▶ TASK TO CARRY OUT: Reproduce every entry word for word. Drop all pictures from the copy.

╔══

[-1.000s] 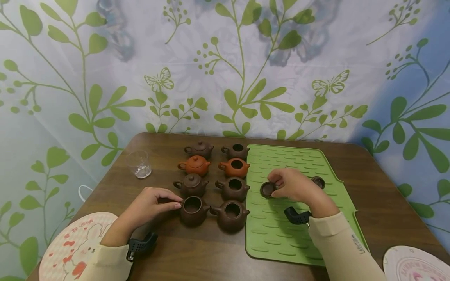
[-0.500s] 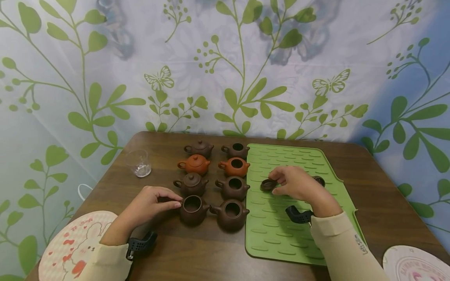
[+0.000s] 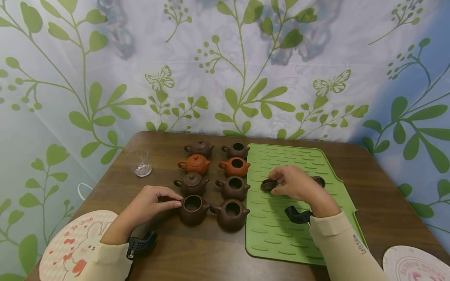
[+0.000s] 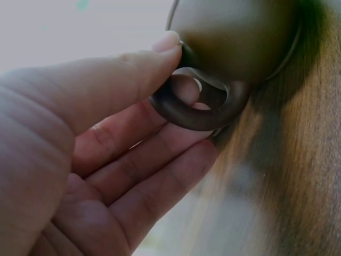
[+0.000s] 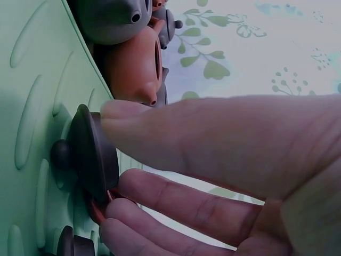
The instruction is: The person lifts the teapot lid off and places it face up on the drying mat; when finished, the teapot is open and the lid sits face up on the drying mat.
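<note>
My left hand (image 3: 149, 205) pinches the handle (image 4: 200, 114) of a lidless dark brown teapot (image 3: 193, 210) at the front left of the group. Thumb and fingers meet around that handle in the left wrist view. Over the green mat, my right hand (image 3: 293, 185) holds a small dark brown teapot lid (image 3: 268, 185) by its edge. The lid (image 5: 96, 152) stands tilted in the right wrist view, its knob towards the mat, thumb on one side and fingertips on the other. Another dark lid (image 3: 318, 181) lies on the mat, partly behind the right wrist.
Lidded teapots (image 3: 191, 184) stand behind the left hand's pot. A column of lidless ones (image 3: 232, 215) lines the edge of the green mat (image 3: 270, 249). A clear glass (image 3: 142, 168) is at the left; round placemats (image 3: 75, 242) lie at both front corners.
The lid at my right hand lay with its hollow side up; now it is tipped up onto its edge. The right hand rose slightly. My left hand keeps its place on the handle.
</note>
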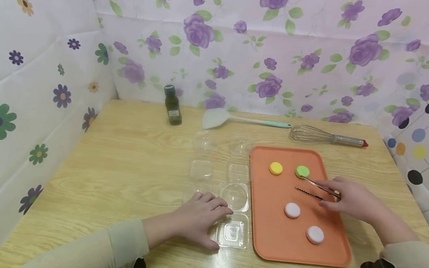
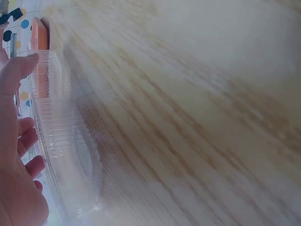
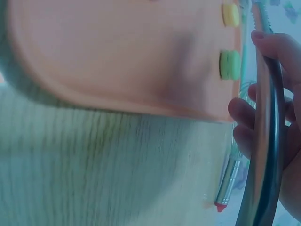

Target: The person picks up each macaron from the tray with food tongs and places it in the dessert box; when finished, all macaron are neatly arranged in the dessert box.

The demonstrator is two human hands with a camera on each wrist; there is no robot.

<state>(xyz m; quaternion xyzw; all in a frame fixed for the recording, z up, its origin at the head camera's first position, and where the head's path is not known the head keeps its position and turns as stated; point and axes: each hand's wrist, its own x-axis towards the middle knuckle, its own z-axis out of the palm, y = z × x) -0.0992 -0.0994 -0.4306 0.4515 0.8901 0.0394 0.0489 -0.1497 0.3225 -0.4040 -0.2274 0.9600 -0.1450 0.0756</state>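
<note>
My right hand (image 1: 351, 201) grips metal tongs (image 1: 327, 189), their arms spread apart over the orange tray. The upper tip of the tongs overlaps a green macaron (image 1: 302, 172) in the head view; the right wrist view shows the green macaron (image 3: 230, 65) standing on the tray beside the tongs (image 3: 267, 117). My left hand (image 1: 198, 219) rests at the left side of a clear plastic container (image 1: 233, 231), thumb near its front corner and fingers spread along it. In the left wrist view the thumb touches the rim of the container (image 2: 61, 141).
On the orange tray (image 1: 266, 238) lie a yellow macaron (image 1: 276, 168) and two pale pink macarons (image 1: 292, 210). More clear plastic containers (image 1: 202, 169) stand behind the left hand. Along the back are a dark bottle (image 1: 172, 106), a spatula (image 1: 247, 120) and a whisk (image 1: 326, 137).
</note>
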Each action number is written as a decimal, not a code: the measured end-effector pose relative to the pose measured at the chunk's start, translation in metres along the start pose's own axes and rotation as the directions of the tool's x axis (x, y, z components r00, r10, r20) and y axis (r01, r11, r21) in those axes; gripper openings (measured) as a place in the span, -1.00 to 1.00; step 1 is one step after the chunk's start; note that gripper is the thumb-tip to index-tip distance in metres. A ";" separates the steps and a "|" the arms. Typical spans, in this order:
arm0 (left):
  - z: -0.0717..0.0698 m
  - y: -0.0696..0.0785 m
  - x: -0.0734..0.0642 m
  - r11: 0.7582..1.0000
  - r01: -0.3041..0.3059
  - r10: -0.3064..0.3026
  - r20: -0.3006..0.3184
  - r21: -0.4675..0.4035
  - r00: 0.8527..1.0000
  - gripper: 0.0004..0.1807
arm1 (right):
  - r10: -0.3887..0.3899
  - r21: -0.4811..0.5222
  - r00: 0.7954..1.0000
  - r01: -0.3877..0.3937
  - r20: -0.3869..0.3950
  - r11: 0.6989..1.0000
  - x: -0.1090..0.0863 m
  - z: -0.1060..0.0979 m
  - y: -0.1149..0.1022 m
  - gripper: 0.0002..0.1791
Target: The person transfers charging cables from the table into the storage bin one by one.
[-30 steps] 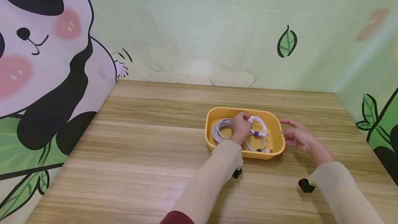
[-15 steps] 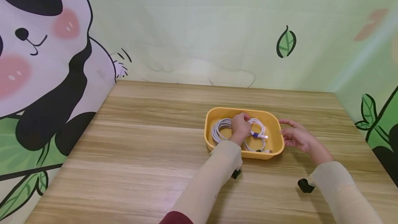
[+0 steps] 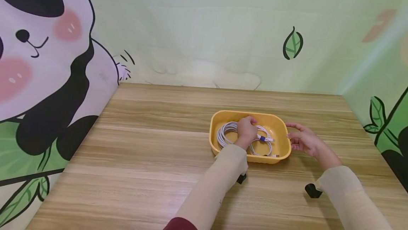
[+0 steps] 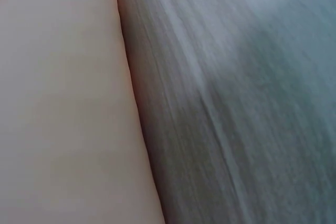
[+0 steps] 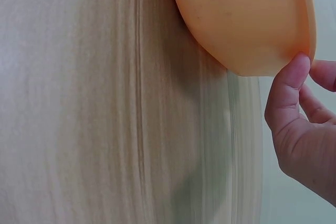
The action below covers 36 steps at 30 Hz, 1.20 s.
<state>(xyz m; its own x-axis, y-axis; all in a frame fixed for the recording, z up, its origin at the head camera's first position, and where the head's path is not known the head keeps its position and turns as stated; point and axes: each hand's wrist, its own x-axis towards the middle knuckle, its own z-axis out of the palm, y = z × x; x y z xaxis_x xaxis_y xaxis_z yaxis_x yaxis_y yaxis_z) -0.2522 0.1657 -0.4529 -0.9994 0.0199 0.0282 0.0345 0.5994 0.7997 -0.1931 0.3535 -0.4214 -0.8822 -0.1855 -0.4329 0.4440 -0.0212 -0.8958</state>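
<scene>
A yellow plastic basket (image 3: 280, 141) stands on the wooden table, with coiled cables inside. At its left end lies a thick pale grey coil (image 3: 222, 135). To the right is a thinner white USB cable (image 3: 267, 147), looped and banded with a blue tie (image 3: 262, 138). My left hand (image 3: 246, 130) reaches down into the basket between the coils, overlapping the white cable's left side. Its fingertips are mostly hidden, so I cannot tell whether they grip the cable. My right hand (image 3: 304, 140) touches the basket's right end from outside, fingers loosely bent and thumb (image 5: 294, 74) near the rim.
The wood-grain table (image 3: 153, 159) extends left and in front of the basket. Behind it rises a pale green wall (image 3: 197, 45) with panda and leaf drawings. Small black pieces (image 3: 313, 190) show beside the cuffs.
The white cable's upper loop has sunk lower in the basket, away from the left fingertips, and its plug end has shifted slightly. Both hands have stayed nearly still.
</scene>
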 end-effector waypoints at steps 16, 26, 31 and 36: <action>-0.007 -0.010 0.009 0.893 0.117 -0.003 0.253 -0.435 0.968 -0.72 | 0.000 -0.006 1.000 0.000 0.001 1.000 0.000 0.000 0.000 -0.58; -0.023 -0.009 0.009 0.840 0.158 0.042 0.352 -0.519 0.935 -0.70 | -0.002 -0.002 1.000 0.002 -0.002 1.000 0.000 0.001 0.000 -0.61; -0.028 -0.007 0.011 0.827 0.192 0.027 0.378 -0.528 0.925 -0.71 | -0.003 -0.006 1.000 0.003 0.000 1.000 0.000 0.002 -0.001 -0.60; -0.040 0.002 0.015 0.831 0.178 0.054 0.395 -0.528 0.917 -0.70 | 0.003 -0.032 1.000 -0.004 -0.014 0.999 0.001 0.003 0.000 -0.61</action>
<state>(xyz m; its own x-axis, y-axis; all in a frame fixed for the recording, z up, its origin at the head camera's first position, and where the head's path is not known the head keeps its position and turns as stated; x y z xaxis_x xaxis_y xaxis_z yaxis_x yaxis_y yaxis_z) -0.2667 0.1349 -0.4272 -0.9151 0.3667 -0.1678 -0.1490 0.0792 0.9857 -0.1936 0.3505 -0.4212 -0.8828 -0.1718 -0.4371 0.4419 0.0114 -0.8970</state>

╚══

▶ ANSWER TO THE EXERCISE:
[-1.000s] 
[-0.500s] 
[+0.000s] 
[+0.000s] 
[+0.000s] 
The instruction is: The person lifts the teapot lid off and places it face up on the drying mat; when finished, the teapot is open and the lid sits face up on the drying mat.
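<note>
My left hand (image 3: 149, 205) pinches the handle (image 4: 200, 114) of a lidless dark brown teapot (image 3: 193, 210) at the front left of the group. Thumb and fingers meet around that handle in the left wrist view. Over the green mat, my right hand (image 3: 293, 185) holds a small dark brown teapot lid (image 3: 268, 185) by its edge. The lid (image 5: 96, 152) stands tilted in the right wrist view, its knob towards the mat, thumb on one side and fingertips on the other. Another dark lid (image 3: 318, 181) lies on the mat, partly behind the right wrist.
Lidded teapots (image 3: 191, 184) stand behind the left hand's pot. A column of lidless ones (image 3: 232, 215) lines the edge of the green mat (image 3: 270, 249). A clear glass (image 3: 142, 168) is at the left; round placemats (image 3: 75, 242) lie at both front corners.
The lid at my right hand lay with its hollow side up; now it is tipped up onto its edge. The right hand rose slightly. My left hand keeps its place on the handle.
</note>
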
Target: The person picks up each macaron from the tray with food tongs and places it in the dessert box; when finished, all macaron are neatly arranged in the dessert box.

The demonstrator is two human hands with a camera on each wrist; there is no robot.

<state>(xyz m; quaternion xyzw; all in a frame fixed for the recording, z up, its origin at the head camera's first position, and where the head's path is not known the head keeps its position and turns as stated; point and axes: each hand's wrist, its own x-axis towards the middle knuckle, its own z-axis out of the palm, y = z × x) -0.0992 -0.0994 -0.4306 0.4515 0.8901 0.0394 0.0489 -0.1497 0.3225 -0.4040 -0.2274 0.9600 -0.1450 0.0756</state>
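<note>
My right hand (image 1: 351, 201) grips metal tongs (image 1: 327, 189), their arms spread apart over the orange tray. The upper tip of the tongs overlaps a green macaron (image 1: 302, 172) in the head view; the right wrist view shows the green macaron (image 3: 230, 65) standing on the tray beside the tongs (image 3: 267, 117). My left hand (image 1: 198, 219) rests at the left side of a clear plastic container (image 1: 233, 231), thumb near its front corner and fingers spread along it. In the left wrist view the thumb touches the rim of the container (image 2: 61, 141).
On the orange tray (image 1: 266, 238) lie a yellow macaron (image 1: 276, 168) and two pale pink macarons (image 1: 292, 210). More clear plastic containers (image 1: 202, 169) stand behind the left hand. Along the back are a dark bottle (image 1: 172, 106), a spatula (image 1: 247, 120) and a whisk (image 1: 326, 137).
</note>
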Each action number is written as a decimal, not a code: the measured end-effector pose relative to the pose measured at the chunk's start, translation in metres along the start pose's own axes and rotation as the directions of the tool's x axis (x, y, z components r00, r10, r20) and y axis (r01, r11, r21) in those axes; gripper openings (measured) as a place in the span, -1.00 to 1.00; step 1 is one step after the chunk's start; note that gripper is the thumb-tip to index-tip distance in metres. A ";" separates the steps and a "|" the arms. Typical spans, in this order:
arm0 (left):
  - z: -0.0717..0.0698 m
  - y: -0.0696..0.0785 m
  - x: -0.0734..0.0642 m
  - r11: 0.7582..1.0000
  - r01: -0.3041..0.3059
  - r10: -0.3064..0.3026
  - r20: -0.3006..0.3184
  - r21: -0.4675..0.4035
  - r00: 0.8527..1.0000
  - gripper: 0.0004..0.1807
arm1 (right):
  - r10: -0.3887..0.3899
  - r21: -0.4811..0.5222
  - r00: 0.7954..1.0000
  - r01: -0.3877..0.3937
  - r20: -0.3869..0.3950
  - r11: 0.6989..1.0000
  - x: -0.1090..0.0863 m
  - z: -0.1060..0.0979 m
  - y: -0.1149..0.1022 m
  - gripper: 0.0002..0.1791
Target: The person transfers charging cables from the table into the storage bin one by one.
[-30 steps] 
[-15 steps] 
[+0 steps] 
[+0 steps] 
[+0 steps] 
The action below covers 36 steps at 30 Hz, 1.20 s.
<state>(xyz m; its own x-axis, y-axis; all in a frame fixed for the recording, z up, its origin at the head camera's first position, and where the head's path is not known the head keeps its position and turns as stated; point and axes: each hand's wrist, its own x-axis towards the middle knuckle, its own z-axis out of the palm, y = z × x; x y z xaxis_x xaxis_y xaxis_z yaxis_x yaxis_y yaxis_z) -0.2522 0.1657 -0.4529 -0.9994 0.0199 0.0282 0.0345 0.5994 0.7997 -0.1931 0.3535 -0.4214 -0.8822 -0.1855 -0.4329 0.4440 -0.0212 -0.8958</state>
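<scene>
A yellow plastic basket (image 3: 280, 141) stands on the wooden table, with coiled cables inside. At its left end lies a thick pale grey coil (image 3: 222, 135). To the right is a thinner white USB cable (image 3: 267, 147), looped and banded with a blue tie (image 3: 262, 138). My left hand (image 3: 246, 130) reaches down into the basket between the coils, overlapping the white cable's left side. Its fingertips are mostly hidden, so I cannot tell whether they grip the cable. My right hand (image 3: 304, 140) touches the basket's right end from outside, fingers loosely bent and thumb (image 5: 294, 74) near the rim.
The wood-grain table (image 3: 153, 159) extends left and in front of the basket. Behind it rises a pale green wall (image 3: 197, 45) with panda and leaf drawings. Small black pieces (image 3: 313, 190) show beside the cuffs.
The white cable's upper loop has sunk lower in the basket, away from the left fingertips, and its plug end has shifted slightly. Both hands have stayed nearly still.
</scene>
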 end-effector waypoints at steps 16, 26, 31 and 36: <action>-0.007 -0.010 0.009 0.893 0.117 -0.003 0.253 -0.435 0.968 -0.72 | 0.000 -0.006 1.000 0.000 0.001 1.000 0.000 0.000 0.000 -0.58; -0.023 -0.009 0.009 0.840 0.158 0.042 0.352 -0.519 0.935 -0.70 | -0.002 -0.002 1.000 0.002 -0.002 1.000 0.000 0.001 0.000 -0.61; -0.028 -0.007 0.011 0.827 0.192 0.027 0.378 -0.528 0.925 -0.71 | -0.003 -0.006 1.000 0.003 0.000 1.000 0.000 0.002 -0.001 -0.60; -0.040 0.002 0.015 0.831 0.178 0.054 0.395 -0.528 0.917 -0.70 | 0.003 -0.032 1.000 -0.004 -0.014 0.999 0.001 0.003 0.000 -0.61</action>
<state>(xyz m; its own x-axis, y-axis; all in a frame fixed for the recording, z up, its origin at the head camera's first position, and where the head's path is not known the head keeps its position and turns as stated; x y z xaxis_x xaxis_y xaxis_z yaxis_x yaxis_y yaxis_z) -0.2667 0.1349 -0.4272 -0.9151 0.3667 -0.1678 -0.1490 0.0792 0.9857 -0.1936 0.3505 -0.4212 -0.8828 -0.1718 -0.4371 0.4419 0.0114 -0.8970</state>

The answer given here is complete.